Mi experiencia, personal y auscultada, es que los hombres y mujeres que no sienten nada, que temen sentir, no son buenos creyentes y no acompañan adecuadamente a otros creyentes, aunque vayan vestidos de cura o monja, aunque sean laicos de los que llaman ejemplares.

Dios se predispuso a sí mismo para sentir en la gloriosa noche en que rasgó el cielo y se vistió de carne, el vestido adecuado para compartir esta aventura que es la vida desde dentro. Hasta escribirlo resulta sobrecogedor.
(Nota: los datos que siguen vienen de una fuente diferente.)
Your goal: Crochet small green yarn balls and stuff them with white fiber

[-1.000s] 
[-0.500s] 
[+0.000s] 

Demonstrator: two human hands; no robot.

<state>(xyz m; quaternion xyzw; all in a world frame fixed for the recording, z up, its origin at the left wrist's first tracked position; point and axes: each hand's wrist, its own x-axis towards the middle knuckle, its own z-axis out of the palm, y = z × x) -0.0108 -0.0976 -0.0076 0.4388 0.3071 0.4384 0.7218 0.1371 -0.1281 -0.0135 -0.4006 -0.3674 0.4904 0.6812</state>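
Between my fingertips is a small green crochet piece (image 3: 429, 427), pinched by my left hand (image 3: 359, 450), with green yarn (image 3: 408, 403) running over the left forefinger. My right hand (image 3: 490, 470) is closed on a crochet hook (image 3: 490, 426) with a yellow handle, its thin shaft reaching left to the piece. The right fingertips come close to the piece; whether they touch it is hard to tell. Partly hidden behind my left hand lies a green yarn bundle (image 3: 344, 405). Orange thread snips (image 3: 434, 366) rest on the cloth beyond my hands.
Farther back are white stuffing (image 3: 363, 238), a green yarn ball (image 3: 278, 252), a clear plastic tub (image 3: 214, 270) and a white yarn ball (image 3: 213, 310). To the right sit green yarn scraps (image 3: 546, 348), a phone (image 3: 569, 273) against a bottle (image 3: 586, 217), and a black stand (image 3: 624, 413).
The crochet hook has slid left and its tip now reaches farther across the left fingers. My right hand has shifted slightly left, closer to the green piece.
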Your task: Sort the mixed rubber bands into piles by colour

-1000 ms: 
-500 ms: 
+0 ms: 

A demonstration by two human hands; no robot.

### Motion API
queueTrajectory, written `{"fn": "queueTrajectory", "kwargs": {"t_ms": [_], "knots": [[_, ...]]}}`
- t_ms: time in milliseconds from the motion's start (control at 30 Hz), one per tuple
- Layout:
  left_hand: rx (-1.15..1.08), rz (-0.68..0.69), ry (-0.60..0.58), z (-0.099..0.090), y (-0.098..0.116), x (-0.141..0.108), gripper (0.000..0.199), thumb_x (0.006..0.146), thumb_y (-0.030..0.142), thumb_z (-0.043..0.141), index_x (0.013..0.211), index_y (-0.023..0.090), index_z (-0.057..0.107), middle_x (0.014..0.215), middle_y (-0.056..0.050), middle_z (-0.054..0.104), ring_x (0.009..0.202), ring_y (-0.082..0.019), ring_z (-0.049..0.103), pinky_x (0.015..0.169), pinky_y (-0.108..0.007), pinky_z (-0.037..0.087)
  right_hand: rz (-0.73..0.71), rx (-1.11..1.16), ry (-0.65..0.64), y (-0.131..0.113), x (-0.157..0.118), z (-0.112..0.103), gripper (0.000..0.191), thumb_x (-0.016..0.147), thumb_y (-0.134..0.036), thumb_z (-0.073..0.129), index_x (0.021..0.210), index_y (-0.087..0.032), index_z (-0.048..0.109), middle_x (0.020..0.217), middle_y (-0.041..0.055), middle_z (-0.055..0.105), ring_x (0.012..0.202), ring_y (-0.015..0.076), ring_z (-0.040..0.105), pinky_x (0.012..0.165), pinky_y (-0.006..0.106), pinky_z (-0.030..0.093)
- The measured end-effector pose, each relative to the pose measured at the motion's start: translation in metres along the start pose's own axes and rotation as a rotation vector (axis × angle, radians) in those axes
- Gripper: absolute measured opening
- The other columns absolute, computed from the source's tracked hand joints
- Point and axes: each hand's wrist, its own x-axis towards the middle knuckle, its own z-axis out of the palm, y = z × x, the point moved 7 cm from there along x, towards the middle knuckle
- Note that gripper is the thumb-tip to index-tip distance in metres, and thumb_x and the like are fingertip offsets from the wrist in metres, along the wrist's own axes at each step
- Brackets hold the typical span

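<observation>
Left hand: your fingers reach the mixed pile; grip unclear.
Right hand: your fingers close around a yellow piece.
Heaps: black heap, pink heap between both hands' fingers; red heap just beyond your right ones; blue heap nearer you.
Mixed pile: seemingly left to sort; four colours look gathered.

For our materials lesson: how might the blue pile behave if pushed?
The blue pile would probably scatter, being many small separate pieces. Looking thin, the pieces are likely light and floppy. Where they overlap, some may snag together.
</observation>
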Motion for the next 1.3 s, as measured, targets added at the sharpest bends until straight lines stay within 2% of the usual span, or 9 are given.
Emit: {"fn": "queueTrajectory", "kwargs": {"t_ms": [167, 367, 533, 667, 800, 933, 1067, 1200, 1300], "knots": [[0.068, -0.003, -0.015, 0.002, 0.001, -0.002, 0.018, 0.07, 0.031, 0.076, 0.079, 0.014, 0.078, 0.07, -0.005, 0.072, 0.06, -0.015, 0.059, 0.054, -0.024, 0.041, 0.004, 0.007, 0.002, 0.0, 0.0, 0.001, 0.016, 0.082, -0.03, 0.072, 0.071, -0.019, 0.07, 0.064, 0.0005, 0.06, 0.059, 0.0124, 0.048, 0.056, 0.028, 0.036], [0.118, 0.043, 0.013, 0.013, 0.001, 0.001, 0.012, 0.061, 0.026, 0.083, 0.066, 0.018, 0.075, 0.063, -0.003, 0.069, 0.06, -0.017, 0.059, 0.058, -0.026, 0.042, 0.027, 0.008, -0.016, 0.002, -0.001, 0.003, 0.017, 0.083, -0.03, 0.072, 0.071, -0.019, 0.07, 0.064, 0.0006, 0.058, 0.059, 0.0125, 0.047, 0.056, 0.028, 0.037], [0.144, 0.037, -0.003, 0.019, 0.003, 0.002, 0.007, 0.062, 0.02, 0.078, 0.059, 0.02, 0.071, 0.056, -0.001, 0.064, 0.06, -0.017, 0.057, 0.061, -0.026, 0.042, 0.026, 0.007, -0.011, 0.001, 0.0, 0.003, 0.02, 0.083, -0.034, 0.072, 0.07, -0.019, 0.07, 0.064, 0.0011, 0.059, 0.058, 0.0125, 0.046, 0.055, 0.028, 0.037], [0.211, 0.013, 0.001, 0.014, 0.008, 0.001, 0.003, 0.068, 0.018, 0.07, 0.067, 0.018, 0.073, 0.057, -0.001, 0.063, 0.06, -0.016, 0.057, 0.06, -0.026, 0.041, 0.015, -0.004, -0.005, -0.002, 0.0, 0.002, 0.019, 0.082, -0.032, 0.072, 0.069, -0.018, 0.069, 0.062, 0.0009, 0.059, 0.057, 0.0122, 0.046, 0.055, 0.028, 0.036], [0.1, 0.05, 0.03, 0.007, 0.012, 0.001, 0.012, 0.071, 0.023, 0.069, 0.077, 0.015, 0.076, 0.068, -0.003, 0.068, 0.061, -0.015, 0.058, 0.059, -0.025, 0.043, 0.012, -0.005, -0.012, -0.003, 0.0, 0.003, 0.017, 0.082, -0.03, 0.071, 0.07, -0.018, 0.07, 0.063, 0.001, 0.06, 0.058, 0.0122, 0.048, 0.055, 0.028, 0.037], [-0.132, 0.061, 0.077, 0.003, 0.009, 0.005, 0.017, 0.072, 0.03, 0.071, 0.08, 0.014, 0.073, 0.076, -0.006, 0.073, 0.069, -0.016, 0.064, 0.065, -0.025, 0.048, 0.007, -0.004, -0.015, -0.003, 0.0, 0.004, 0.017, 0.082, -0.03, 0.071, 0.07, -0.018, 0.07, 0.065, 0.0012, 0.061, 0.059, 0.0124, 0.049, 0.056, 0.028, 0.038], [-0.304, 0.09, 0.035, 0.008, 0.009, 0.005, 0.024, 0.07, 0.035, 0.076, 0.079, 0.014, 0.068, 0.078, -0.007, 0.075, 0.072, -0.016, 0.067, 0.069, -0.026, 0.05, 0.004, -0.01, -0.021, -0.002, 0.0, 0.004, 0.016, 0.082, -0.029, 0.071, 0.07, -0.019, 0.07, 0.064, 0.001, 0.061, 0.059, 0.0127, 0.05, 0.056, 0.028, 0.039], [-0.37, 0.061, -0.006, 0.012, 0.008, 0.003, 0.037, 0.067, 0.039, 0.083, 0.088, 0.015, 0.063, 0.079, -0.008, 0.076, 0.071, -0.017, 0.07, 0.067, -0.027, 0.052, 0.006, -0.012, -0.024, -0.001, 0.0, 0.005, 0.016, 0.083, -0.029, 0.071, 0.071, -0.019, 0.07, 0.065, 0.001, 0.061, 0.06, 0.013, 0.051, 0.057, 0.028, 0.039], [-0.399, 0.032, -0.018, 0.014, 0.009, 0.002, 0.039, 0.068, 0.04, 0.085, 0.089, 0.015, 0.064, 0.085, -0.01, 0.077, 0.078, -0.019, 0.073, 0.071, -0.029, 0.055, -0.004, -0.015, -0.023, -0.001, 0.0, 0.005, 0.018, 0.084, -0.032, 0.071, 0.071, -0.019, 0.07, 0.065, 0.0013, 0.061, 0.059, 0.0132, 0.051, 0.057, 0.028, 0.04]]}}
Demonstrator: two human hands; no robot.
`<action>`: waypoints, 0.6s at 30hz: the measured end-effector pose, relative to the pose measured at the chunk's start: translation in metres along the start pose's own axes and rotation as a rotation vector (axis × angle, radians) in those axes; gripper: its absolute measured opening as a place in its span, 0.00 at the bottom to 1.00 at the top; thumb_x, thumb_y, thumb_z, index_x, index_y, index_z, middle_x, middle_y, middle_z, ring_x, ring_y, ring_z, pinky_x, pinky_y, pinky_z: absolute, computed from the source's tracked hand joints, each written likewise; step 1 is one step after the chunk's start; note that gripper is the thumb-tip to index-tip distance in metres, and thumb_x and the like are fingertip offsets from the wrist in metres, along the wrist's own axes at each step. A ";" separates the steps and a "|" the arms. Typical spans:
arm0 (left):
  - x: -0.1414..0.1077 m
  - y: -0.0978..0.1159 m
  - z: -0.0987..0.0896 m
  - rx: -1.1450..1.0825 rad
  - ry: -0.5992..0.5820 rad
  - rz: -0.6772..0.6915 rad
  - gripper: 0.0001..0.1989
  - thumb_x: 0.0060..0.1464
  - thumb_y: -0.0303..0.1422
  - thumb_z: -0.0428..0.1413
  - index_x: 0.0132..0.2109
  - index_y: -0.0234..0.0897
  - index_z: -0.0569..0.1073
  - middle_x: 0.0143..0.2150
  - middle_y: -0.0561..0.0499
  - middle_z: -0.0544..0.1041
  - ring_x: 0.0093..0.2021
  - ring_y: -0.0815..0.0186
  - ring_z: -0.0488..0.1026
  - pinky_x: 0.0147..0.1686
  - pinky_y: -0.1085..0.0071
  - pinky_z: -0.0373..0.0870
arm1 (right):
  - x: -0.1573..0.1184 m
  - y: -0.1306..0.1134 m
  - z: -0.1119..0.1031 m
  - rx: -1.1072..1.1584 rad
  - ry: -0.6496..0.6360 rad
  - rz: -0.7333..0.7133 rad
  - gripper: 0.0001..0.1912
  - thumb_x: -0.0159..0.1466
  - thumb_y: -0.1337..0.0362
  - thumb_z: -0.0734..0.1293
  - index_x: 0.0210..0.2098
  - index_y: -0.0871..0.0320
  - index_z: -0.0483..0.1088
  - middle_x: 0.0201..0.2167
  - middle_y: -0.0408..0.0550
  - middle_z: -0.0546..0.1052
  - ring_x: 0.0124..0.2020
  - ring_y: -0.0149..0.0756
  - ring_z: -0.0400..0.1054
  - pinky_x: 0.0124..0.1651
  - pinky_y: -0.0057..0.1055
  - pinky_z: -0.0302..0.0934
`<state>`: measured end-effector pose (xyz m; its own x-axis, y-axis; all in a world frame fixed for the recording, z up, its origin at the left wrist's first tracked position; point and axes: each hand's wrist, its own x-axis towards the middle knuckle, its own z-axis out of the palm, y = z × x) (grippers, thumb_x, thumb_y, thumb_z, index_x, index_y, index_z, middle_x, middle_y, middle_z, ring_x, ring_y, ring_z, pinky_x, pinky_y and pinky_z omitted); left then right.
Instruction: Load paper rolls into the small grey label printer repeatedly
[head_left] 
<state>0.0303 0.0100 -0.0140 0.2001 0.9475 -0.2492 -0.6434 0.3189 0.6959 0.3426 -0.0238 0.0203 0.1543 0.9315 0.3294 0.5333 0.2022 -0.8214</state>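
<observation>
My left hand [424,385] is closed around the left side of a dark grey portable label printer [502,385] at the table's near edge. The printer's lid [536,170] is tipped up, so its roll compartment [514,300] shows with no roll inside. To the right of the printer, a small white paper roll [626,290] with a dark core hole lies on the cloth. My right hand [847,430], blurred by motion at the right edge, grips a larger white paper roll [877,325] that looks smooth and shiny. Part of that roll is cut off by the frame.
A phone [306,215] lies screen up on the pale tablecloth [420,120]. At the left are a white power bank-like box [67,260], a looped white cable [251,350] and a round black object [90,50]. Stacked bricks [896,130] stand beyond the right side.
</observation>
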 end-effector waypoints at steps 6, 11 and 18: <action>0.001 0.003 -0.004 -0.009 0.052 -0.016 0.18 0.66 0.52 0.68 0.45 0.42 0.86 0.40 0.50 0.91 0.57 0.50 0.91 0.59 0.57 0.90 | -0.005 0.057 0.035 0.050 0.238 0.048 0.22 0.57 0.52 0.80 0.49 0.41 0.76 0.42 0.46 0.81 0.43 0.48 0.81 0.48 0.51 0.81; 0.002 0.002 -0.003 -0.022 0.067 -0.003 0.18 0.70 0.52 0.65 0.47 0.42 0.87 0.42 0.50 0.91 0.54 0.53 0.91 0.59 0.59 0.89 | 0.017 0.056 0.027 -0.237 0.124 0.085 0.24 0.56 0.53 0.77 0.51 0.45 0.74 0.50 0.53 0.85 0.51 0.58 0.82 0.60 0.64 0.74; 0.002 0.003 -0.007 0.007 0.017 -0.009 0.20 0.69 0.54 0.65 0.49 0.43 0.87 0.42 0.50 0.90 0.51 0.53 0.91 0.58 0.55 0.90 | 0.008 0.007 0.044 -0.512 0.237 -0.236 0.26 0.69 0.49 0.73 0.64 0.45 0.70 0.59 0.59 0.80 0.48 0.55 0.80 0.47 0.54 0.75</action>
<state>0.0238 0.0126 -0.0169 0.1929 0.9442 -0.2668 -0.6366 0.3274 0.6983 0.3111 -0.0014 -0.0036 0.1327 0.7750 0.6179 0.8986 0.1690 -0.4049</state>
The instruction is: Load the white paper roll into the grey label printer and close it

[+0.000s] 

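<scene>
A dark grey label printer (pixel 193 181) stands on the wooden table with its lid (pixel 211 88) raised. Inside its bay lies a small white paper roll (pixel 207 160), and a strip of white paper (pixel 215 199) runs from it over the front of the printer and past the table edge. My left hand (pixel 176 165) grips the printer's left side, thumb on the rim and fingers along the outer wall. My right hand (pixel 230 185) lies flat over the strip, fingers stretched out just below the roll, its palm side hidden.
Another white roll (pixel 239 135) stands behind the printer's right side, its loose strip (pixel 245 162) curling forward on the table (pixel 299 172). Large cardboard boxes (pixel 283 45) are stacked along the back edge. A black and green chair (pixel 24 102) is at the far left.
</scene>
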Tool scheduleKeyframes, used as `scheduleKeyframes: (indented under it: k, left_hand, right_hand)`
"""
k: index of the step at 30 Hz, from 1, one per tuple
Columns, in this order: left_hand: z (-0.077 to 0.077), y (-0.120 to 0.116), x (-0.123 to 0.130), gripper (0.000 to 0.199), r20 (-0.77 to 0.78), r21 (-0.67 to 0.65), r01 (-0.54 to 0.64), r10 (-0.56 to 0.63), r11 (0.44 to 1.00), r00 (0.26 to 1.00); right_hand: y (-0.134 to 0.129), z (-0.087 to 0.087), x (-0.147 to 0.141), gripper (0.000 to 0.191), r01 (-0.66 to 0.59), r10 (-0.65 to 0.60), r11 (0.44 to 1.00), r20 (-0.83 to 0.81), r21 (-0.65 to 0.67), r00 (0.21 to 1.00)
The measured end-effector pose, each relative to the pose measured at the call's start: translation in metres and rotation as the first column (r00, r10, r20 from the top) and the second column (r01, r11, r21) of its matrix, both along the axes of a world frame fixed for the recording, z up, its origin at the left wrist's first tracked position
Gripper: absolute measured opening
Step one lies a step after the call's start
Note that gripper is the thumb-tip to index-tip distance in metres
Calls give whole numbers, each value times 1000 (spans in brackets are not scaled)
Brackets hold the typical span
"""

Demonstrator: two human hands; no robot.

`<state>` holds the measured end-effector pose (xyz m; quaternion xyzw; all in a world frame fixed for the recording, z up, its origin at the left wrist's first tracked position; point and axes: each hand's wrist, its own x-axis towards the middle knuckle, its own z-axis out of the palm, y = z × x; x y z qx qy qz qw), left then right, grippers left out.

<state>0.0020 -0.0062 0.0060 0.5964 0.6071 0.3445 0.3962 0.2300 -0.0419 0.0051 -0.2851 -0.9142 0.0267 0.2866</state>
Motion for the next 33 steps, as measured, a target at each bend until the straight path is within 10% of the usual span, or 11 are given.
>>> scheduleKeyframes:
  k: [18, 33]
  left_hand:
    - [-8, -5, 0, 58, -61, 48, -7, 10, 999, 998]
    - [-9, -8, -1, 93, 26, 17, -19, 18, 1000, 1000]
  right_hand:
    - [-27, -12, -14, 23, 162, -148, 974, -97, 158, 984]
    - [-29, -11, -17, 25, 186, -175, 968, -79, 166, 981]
Claro que no todo es sentir. También hay que extender la mano y tocar.

Eso hizo Jesús, que no se perdió en el confuso mundo de lo que se siente en un momento determinado. Además de ello, para darle solidez a lo que intuimos que nos pasa por dentro, es preciso ponerse en marcha, tocar, ofrecer, regalar… en el nombre de Dios.

A Dios le gusta tocar. Es por eso que puso su tienda entre nosotros. Extender la mano y tocar es imprescindible para comprometerse.

Solo así, con los brazos extendidos y las manos sucias de la suciedad ajena, es cómo se habla en el nombre de Dios y se aleja uno de los huecos tambores que nada anuncian porque nada conocen que no sea su propio retumbar.

No habrá más lepra, ni llanto, ni dolor en un mundo habitado por Dios si los que nos llamamos sus amigos aprendemos a sentir como Él. Si ensayamos una y otra vez aquello de extender las manos buscando ensuciarlas con el sudor y el dolor de quien nos sale al paso.

Poco importa si nos mira o nos ignora. Lo importante es que Dios siente algo, mucho, por él.